• **TASK TO CARRY OUT**: Beginning with the line below that contains "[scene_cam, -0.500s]" and ending with the line that contains "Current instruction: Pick", copy every line exactly. Copy nothing else.

(Stored items)
>>>

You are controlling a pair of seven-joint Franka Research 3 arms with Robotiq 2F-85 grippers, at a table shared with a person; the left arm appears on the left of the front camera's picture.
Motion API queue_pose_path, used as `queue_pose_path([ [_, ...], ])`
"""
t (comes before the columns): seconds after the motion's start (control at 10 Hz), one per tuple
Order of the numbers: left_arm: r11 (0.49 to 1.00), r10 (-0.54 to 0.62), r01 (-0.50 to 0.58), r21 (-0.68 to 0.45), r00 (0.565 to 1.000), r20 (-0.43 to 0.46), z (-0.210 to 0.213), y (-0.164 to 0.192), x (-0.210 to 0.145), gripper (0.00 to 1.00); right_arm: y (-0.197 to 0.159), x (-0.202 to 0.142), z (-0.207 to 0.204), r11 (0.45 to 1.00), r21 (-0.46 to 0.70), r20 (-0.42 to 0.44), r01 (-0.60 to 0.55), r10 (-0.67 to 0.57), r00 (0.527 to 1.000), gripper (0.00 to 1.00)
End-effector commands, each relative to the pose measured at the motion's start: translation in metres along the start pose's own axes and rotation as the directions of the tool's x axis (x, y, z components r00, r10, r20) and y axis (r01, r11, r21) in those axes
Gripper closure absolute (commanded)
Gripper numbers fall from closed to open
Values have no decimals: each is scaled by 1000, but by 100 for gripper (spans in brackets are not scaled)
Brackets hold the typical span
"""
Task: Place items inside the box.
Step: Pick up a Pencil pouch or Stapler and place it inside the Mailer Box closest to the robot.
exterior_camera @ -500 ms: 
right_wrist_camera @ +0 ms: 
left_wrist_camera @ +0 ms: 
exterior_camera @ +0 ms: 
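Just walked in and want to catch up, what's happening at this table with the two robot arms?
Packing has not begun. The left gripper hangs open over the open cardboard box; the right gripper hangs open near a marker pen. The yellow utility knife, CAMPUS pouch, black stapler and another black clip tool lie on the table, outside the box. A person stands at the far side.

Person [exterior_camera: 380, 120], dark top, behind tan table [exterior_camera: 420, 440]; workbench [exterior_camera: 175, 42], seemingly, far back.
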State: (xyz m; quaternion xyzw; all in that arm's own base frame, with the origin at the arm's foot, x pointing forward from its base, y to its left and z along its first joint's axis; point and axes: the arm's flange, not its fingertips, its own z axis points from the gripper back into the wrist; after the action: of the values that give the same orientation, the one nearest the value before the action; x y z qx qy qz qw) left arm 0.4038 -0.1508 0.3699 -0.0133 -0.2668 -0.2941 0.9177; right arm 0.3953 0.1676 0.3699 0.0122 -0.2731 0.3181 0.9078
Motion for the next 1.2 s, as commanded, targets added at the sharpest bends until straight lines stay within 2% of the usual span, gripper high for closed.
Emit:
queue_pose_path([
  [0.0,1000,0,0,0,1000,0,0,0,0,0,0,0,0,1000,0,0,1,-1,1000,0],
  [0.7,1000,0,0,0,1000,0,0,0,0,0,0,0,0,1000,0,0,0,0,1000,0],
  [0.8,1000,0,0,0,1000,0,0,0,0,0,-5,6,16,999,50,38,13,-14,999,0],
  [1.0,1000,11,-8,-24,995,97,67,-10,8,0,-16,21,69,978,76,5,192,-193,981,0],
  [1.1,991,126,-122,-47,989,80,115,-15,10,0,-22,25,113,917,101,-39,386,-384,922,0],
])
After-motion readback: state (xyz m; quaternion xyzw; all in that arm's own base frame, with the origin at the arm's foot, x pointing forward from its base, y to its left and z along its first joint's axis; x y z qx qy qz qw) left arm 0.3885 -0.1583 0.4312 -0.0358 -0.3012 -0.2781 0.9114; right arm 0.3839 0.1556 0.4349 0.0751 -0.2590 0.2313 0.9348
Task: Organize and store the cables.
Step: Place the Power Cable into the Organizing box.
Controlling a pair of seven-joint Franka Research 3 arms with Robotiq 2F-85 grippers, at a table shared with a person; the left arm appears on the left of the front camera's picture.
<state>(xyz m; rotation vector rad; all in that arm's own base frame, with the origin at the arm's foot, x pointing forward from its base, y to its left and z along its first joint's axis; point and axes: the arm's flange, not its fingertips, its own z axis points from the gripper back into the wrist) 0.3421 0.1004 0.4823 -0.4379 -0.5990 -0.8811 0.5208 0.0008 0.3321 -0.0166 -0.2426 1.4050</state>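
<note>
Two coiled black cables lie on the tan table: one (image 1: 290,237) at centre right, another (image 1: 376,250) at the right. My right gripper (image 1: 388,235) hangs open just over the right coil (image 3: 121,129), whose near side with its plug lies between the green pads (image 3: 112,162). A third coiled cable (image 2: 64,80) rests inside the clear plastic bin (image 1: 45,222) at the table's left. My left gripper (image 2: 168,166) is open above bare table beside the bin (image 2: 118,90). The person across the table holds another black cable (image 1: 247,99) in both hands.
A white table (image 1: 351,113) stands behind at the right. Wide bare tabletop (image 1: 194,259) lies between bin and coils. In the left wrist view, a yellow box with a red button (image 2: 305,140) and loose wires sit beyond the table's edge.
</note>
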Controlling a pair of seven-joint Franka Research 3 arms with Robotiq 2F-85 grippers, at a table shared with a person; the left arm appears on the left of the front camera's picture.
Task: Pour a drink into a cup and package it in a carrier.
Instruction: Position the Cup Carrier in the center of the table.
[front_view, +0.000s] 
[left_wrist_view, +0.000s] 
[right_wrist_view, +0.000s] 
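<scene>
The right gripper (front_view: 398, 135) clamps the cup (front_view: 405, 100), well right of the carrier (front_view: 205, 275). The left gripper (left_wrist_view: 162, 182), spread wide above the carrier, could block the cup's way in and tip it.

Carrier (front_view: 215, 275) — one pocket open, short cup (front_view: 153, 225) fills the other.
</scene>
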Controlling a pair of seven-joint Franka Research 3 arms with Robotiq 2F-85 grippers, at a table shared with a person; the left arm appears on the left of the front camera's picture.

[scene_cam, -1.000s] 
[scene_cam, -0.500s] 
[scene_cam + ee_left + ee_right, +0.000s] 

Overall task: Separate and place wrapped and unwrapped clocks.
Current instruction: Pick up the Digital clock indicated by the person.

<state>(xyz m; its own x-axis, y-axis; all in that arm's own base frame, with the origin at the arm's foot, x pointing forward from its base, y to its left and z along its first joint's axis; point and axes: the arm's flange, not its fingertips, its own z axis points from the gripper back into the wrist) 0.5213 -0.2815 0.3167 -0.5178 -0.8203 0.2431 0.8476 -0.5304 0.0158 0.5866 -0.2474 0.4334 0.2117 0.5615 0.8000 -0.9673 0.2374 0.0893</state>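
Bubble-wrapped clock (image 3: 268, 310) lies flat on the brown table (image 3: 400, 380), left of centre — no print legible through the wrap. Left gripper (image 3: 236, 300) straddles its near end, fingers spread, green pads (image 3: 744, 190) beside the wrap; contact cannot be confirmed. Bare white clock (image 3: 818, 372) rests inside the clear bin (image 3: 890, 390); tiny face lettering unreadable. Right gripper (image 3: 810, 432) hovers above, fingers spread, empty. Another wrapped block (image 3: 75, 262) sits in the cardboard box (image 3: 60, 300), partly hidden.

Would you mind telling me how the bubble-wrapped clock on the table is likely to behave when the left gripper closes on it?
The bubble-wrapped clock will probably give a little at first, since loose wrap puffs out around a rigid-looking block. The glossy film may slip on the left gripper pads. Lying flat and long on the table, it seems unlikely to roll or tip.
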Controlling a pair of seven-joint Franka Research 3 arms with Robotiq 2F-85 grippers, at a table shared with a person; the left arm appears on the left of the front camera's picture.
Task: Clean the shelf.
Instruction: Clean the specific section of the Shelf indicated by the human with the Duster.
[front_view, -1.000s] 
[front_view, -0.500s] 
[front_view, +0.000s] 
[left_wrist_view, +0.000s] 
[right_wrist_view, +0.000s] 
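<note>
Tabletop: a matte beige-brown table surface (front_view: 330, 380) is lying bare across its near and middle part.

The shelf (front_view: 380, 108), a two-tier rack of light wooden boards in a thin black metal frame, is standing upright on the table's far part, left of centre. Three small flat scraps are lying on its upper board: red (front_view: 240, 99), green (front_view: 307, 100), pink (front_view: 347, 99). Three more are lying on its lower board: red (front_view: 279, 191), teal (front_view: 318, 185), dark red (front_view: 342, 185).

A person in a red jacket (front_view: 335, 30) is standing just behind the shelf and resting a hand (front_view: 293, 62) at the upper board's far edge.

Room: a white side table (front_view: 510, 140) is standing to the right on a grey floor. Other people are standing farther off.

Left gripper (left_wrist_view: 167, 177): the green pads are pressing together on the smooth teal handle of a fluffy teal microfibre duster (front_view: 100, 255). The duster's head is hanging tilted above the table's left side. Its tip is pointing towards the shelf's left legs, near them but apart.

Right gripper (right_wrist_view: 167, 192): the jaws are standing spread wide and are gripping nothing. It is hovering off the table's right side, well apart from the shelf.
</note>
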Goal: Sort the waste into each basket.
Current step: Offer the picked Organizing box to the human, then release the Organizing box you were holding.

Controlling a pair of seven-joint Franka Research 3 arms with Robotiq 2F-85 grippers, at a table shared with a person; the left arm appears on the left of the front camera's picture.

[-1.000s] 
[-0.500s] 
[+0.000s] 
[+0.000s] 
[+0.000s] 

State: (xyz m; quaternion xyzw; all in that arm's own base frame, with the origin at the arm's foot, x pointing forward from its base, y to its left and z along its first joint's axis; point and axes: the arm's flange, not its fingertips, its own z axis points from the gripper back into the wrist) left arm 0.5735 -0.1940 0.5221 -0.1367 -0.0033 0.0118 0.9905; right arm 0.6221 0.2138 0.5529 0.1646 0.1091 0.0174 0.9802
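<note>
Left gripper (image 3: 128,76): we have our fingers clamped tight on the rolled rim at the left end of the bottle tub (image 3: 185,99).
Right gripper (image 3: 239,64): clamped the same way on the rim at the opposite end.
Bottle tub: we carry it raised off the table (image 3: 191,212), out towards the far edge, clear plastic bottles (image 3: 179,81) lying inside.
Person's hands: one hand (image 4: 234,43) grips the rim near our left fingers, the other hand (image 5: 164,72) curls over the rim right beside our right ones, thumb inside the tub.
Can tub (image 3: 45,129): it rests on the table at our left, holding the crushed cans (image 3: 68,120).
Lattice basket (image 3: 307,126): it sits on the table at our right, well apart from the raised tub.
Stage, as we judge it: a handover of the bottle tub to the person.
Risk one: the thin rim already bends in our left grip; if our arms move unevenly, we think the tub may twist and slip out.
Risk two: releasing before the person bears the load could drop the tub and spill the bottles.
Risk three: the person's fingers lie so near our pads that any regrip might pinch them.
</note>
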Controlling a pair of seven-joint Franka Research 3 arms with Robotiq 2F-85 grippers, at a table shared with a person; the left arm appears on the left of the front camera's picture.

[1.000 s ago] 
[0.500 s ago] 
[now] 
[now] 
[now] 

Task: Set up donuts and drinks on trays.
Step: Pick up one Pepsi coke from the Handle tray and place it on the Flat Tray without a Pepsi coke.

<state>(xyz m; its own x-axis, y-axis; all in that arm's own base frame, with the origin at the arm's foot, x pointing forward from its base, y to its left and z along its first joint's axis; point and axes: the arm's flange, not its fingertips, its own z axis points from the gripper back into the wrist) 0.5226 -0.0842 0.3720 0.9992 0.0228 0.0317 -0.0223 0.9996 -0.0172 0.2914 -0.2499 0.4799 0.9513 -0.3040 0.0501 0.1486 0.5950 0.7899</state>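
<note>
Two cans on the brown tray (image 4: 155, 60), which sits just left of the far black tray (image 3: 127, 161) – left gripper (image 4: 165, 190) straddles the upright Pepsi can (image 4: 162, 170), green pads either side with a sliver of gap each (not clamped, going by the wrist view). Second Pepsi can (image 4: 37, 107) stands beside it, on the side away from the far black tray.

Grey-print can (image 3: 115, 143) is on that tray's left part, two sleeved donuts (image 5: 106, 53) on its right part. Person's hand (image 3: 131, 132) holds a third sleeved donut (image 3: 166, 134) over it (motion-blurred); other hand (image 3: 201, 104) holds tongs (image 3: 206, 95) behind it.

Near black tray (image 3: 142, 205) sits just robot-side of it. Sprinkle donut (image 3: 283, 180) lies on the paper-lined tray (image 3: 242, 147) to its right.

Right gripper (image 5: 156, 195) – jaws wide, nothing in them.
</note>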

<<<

• **RESULT**:
[scene_cam, -0.500s] 
[scene_cam + ee_left + ee_right, +0.000s] 

Overall task: Separate and place wrapped and unwrapped clocks.
Current instruction: Pick up the Digital clock indicated by the person.

The output is complete as it stands.